In a related post to the one below, there was an interesting feature in this weeks New Scientist about a scientist who is using the characteristics of networks and linking in fascinating way. Peter Gloor at MIT (he of Swarm Creativity) has developed software, called Condor, which uses a property of networks on the web he has termed "betweenness" to make predictions.
It begins with taking an ordinary search term, plugging it into Google, and then taking the URLs of the top 10 returns, plugging them back into the search engine prefaced with the term "link". Google then returns the sites that link to the ten orginal sites, and this process is then repeated with the new sites. The software then maps the links between all the sites and works out the shortest way to get from one to the other via the links they contain. Sites score higher betweenness scores the more often they link to other members, and an overall score for the original search term is calculated by averaging the betweenness scores of all the sites.

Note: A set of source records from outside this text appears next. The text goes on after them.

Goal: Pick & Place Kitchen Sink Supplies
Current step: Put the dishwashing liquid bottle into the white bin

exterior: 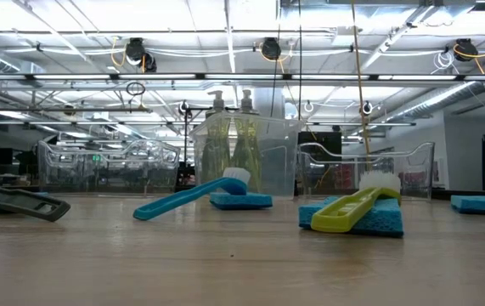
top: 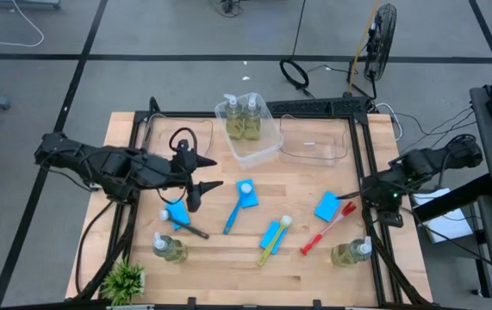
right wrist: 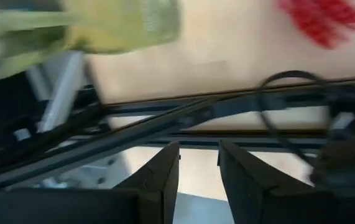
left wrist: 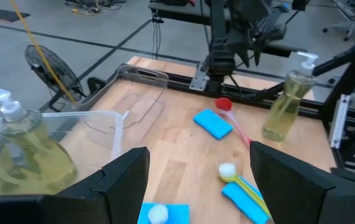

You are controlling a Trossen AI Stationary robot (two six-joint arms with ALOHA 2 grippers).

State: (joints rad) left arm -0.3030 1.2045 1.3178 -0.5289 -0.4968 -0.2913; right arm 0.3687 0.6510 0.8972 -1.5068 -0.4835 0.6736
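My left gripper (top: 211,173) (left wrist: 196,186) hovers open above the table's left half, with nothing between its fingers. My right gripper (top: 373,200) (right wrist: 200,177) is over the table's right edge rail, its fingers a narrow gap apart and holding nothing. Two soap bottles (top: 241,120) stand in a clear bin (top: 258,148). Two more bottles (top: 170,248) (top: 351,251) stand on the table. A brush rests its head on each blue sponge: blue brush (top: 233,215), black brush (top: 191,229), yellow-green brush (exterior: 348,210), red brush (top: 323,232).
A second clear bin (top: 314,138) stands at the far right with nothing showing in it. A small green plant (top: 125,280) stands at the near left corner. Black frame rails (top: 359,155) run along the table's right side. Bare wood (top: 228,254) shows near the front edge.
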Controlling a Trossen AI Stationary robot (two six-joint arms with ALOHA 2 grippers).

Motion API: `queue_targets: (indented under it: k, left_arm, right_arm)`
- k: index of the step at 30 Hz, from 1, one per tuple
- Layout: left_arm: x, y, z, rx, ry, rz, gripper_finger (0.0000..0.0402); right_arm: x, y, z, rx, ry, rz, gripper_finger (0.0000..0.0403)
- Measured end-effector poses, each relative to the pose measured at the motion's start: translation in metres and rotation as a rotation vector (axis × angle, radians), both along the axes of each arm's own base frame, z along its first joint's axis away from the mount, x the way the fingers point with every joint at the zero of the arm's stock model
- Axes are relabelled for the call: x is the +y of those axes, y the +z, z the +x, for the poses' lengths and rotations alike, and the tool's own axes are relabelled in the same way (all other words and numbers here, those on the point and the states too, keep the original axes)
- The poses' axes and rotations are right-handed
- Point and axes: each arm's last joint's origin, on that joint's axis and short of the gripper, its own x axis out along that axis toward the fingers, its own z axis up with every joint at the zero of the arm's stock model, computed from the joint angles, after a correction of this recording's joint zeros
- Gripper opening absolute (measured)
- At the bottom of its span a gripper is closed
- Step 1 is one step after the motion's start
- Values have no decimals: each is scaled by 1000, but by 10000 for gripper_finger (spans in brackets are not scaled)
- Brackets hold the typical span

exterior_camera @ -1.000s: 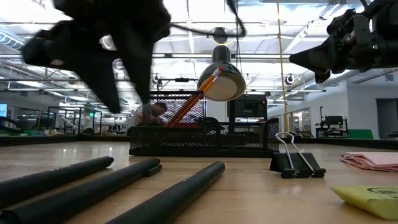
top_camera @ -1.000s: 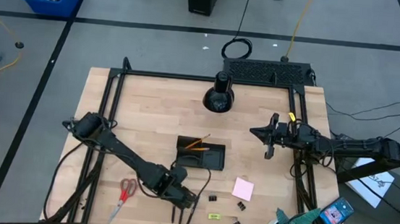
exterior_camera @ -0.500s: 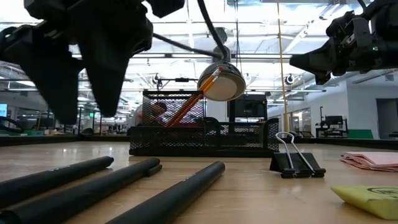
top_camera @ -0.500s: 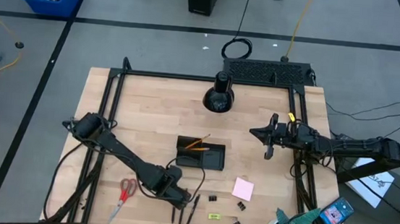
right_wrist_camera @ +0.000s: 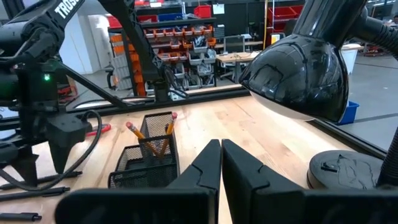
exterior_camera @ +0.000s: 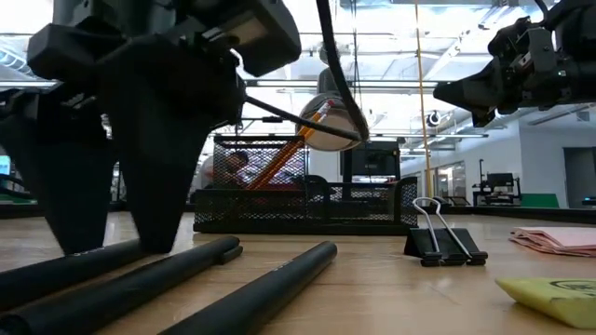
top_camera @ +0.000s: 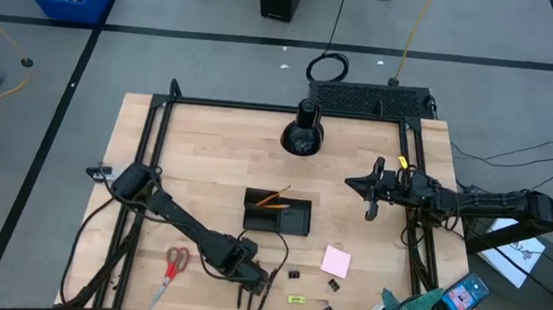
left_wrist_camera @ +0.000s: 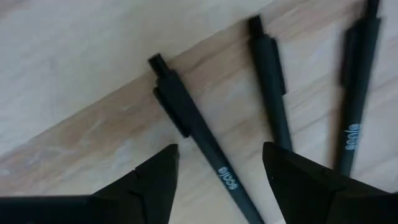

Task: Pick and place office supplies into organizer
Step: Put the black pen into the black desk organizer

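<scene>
Three dark pens (top_camera: 263, 296) lie side by side on the wood near the table's front edge. My left gripper (top_camera: 250, 285) is open and points down over them. Its fingers stand on either side of one pen (left_wrist_camera: 205, 146), low above the table (exterior_camera: 112, 244); whether they touch it I cannot tell. The black mesh organizer (top_camera: 276, 213) stands mid-table with orange pencils (top_camera: 273, 197) leaning in its taller cup. My right gripper (top_camera: 373, 194) is shut and raised at the table's right side, holding nothing (right_wrist_camera: 221, 163).
Red-handled scissors (top_camera: 172, 269) lie left of the pens. Binder clips (top_camera: 294, 274), a yellow-green piece (top_camera: 295, 299) and a pink sticky pad (top_camera: 336, 262) lie to the right. A black cone-shaped lamp (top_camera: 301, 135) stands at the far middle. A blue phone-like item (top_camera: 465, 294) sits off the right edge.
My left gripper has come down toward the pens, tipping more steeply downward, and its fingers have opened wider. They now reach almost to the table around one pen. The pens have not moved.
</scene>
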Motion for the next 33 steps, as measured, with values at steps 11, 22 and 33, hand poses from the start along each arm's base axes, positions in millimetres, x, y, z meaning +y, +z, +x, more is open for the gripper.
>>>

Using this score alone can be a good indication of popularity (the example given involved Gloor entering a range of film titles for a whole year into Condor. Of the ten which acheived the highest betweenness scores, five won oscars, four were nominated and only one got nothing). But improvements are now being made to Condor to allow it to search blogs and chat forums in isolation so that these scores can be weighted alongside scores from the web to acheive a more accurate result. Surprisingly, the magic combination is believed to be 15% from the web, 5% from blogs but 80% from discussion forums – a result he puts down to the belief that forums tend to be populated by people who are most interested and have the most to say. Either way, he’s acheived some impressive predictive results using Condor including predicting 3 days ahead to an accuracy of 80% whether companies stock prices would go up or down, and it’s also been used to predict the result of an Italian political party’s internal election a month in advance to a degree of accuracy equivalent to exit polls.
It feels to me like we are just scratching the surface of what may be the true potential for communications in developing a better understanding of network properties and effects. In the meantime, perhaps they should be using it for Obama/Clinton?